### Information supplied
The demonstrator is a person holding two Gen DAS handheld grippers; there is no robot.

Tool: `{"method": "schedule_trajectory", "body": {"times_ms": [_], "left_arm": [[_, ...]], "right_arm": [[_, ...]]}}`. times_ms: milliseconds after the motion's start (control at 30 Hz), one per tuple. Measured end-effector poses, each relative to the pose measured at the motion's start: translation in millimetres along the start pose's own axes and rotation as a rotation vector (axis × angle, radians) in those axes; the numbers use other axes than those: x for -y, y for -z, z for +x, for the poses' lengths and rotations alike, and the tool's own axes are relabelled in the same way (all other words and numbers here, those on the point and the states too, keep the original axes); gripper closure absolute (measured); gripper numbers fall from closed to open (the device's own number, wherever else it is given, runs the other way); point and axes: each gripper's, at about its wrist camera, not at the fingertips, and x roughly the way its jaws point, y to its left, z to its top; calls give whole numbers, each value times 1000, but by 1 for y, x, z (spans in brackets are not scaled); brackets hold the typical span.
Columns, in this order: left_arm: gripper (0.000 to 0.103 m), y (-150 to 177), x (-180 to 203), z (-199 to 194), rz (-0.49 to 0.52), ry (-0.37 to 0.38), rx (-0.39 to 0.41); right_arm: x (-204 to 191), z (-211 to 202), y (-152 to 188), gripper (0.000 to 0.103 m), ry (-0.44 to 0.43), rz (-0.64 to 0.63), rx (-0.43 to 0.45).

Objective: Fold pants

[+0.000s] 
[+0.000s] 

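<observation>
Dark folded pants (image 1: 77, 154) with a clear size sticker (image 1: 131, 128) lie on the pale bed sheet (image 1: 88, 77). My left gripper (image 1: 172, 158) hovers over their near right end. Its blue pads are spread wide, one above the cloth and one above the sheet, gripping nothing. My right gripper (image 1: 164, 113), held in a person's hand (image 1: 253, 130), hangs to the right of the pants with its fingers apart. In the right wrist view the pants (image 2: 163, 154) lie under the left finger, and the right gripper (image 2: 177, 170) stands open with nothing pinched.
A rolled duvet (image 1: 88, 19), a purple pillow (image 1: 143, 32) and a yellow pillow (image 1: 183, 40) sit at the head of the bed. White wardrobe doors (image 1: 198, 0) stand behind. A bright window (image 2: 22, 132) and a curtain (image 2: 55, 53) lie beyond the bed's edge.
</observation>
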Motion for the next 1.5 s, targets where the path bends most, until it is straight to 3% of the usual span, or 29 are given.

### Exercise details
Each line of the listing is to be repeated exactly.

### Solution
The demonstrator is a person holding two Gen DAS handheld grippers; there is no robot.

Tool: `{"method": "schedule_trajectory", "body": {"times_ms": [_], "left_arm": [[_, ...]], "right_arm": [[_, ...]]}}`. times_ms: milliseconds after the motion's start (control at 30 Hz), one per tuple. Measured end-effector poses, each relative to the pose measured at the motion's start: translation in millimetres along the start pose's own axes and rotation as a rotation vector (axis × angle, radians) in those axes; the numbers use other axes than those: x for -y, y for -z, z for +x, for the poses' lengths and rotations alike, and the tool's own axes are relabelled in the same way (all other words and numbers here, those on the point and the states too, keep the original axes); gripper closure absolute (measured); gripper numbers fall from closed to open (the device's own number, wherever else it is given, runs the other way); point and axes: each gripper's, at about its wrist camera, not at the fingertips, and x roughly the way its jaws point, y to its left, z to its top; calls give whole numbers, each value times 1000, but by 1 for y, x, z (spans in brackets are not scaled); brackets hold the typical span.
Columns, in this order: left_arm: gripper (0.000 to 0.103 m), y (-150 to 177), x (-180 to 203), z (-199 to 194), rz (-0.49 to 0.52), ry (-0.37 to 0.38), rx (-0.39 to 0.41); right_arm: x (-204 to 191), z (-211 to 202), y (-152 to 188), gripper (0.000 to 0.103 m), ry (-0.44 to 0.43), rz (-0.64 to 0.63), rx (-0.43 to 0.45).

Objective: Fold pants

[+0.000s] 
[+0.000s] 

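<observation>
Dark folded pants (image 1: 77, 154) with a clear size sticker (image 1: 131, 128) lie on the pale bed sheet (image 1: 88, 77). My left gripper (image 1: 172, 158) hovers over their near right end. Its blue pads are spread wide, one above the cloth and one above the sheet, gripping nothing. My right gripper (image 1: 164, 113), held in a person's hand (image 1: 253, 130), hangs to the right of the pants with its fingers apart. In the right wrist view the pants (image 2: 163, 154) lie under the left finger, and the right gripper (image 2: 177, 170) stands open with nothing pinched.
A rolled duvet (image 1: 88, 19), a purple pillow (image 1: 143, 32) and a yellow pillow (image 1: 183, 40) sit at the head of the bed. White wardrobe doors (image 1: 198, 0) stand behind. A bright window (image 2: 22, 132) and a curtain (image 2: 55, 53) lie beyond the bed's edge.
</observation>
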Motion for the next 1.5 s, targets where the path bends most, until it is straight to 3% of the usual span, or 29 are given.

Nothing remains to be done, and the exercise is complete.